Closed trantor closed 6 years ago
I've just fixed the alignment for lines without newline (EOF) and pushed it in https://github.com/Tux/App-ccdiff/commit/3def309330a1ac780fd9f625bc75a87d7ff530b9 But as I am currently restructuring the file to be able to write tests, A cannot guarantee that I did not break anything.
The BOM (Byte Order Mark) and ZERO WIDTH NO-BREAK SPACE both have Unicode codepoint U+00feff (http://unicode.org/faq/utf_bom.html#bom1). If it is the first character of a stream, it is a BYTE ORDER MARK, otherwise it is the ZERO WIDTH NO-BREAK SPACE. I learned something today :) As I use the charnames functionality, I use the name that perl gives me for the codepoint, which is that long name.
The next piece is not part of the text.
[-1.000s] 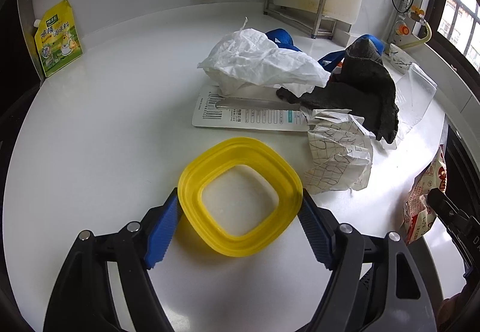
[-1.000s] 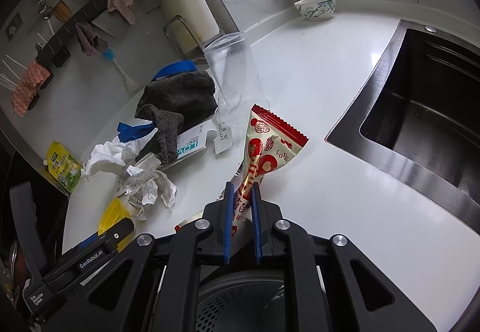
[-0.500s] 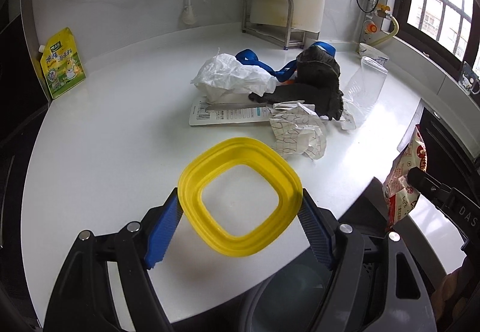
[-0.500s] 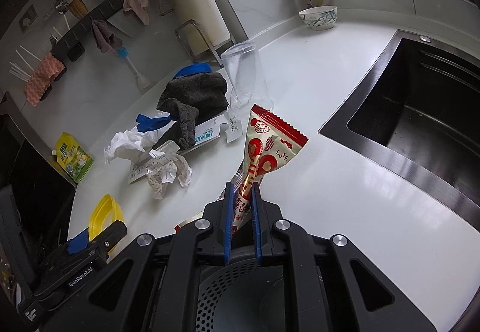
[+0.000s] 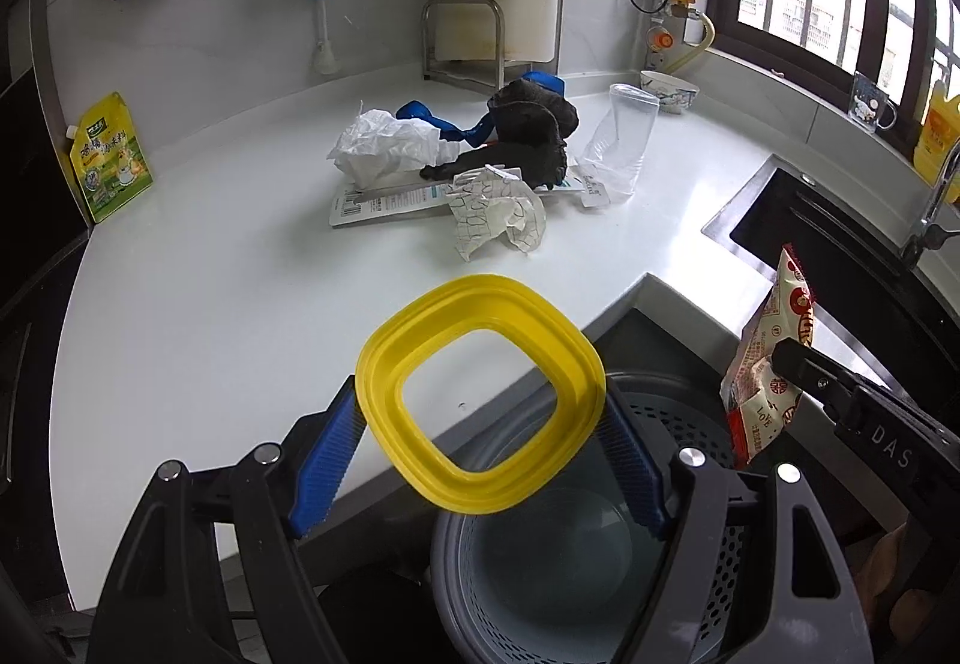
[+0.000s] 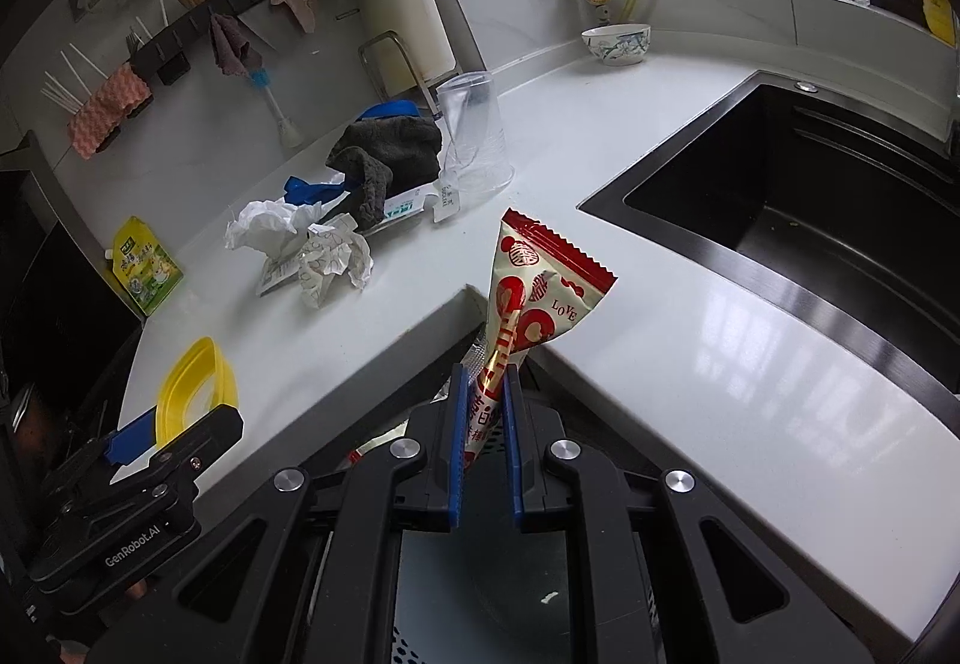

Now that's... bizarre. Anyway, you've got both U+00A0 and U+FEFF in the same line. At this point, wouldn't it be helpful to repeat ZERO WIDTH NO-BREAK SPACE since there are two occurences and/or specify the codepoint as well (maybe as a -v3 output)?
It is not bizarre if you think about it: this enables concatenating streams without breaking it. If I fetch both files, I see no A0 in either. Can you put a .tgz or .zip with both files here?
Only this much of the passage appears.